I knew from the second the Ambassador walked in to “save” him, though, that she was playing double agent. She knew better than anybody what a weasel Duck is, and she just hoped to smoke him out. At least she got to bust him trying to leave the country and have her embassy henchmen lay hands on him.
But it was, of course, to no avail. We’ve got three episodes left this season, and we needed to get to the main course, which will apparently involve an attack on the embassy. But before we get there (again): The prisoner exchange was pretty great. It threw into sharp focus just how in bed with the Taliban that the ISI is—specifically that dastardly Tasneem. Is she just working directly with them now? Talking on the phone about how she hates Carrie’s outfits and feeding them caravan locations? It seems like some kind of cheap catfight is on the horizon, but hopefully it won’t be too drawn-out.
But I honestly didn’t know how the exchange would play out. I still wouldn’t be surprised if Homeland decided to kill Saul at some point, because the emotional fallout would be devastating. And to have him go at the hands of a teenage suicide bomber whose family Saul indirectly killed would’ve been very Homeland-y indeed. I was expecting a much bloodier prisoner exchange, in fact, but the show surprised me there, too. Instead, it went off with only the minor hitch of Saul trying to sink it and Carrie offering him an impassioned plea to get his ass off the tarmac. If anybody knows how to push Saul’s buttons, it’s Carrie, and if there’s any way to get his ass up, it’s by telling him that he’s turned into everything he hates.
And then, just as I was thinking to myself, “Why doesn’t the U.S. just drone-strike the Taliban convoy?” the opposite happened, with Saul and Carrie’s convoy taking RPG fire and blowing up. Luckily all the principals were in one vehicle, with Saul, Redmond, and Carrie all together—presumably the red shirts in the other cars will die, while those three lick their wounds and head to Carrie’s safe house, but we won’t know for sure how everyone fared until next time. (Which, by the way, is December 7—the show will take the Sunday after Thanksgiving off.)

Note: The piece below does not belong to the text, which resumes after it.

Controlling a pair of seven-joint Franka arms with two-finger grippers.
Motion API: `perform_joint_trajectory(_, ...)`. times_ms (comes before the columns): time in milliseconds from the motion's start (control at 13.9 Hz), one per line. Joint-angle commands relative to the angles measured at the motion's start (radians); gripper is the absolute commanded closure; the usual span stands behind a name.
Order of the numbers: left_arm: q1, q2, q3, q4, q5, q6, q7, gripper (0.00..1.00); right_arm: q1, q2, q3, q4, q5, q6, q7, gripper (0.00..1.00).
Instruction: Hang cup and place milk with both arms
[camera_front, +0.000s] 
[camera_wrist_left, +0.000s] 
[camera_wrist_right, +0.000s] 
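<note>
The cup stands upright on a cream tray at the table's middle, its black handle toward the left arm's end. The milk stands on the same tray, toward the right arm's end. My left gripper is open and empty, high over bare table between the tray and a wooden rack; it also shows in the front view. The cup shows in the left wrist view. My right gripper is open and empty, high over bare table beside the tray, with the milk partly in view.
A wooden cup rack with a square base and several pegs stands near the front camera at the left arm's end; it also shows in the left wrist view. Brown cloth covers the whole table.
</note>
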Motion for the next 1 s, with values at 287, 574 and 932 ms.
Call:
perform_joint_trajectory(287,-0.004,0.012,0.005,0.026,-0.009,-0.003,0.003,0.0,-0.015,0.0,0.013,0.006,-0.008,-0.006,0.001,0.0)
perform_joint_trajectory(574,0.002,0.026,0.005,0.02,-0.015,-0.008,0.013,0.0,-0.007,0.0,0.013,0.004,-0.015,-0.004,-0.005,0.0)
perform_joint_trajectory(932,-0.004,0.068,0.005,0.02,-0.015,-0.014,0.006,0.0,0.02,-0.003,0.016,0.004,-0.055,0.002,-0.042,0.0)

And then… that ending had to go and cartoon everything up. It’s not bad enough that Haqqani looks like a right-wing cartoonist’s vision of a terrorist, but is it even remotely plausible that he would plan this kind of attack A) in the first place and B) immediately after that very sketchy prisoner exchange? Is this going in the direction of 24’s seventh season, in which the bad guys actually took over the White House? Let’s hope not. Let’s hope that Homeland can have the willpower and smarts to stick with episodes like last week’s and most of this week’s, and not turn into some kind of ticking, beeping shadow of itself. We know it’s got the acting chops, and frequently the writing and plotting ones, too. Don’t take the easy way out, Homeland—you didn’t let Saul do it.
Stray observations
- So really it’s a B+ for the first 43 minutes and a C- for the last two.
- “Tell me we’re doing the right thing.” “The right thing’s getting Saul back.” Since when, Carrie?
- I liked Saul’s first-person baghead cam, and I really thought that when they put him in front of the camera they were going to kill him.
- The phone call between Mira and Carrie was solid and well played. 24 couldn’t do that.
- “Sergeant, give me Mr. Boyd’s bag.”
- Khan is going to save the day and Carrie’s life at some point, right?
- “He is happy to wear it.”
- “He said his prayers, he thinks he’s going to fucking heaven.” “You know who you sound like? Them… This is not who you are.”
- Lockhart, once again with the killer lines: “What the fuck? What the fucking fuck?” Are they letting Tracy Letts write his own dialogue? (Y’all know he’s a famous playwright in addition to acting, right?)
- Big, dumb plot point: There’s a tunnel under the embassy that everybody knows about but that apparently isn’t guarded. That’ll make perfect sense for Homeland: The Video Game, but it doesn’t feel great as part of the TV show.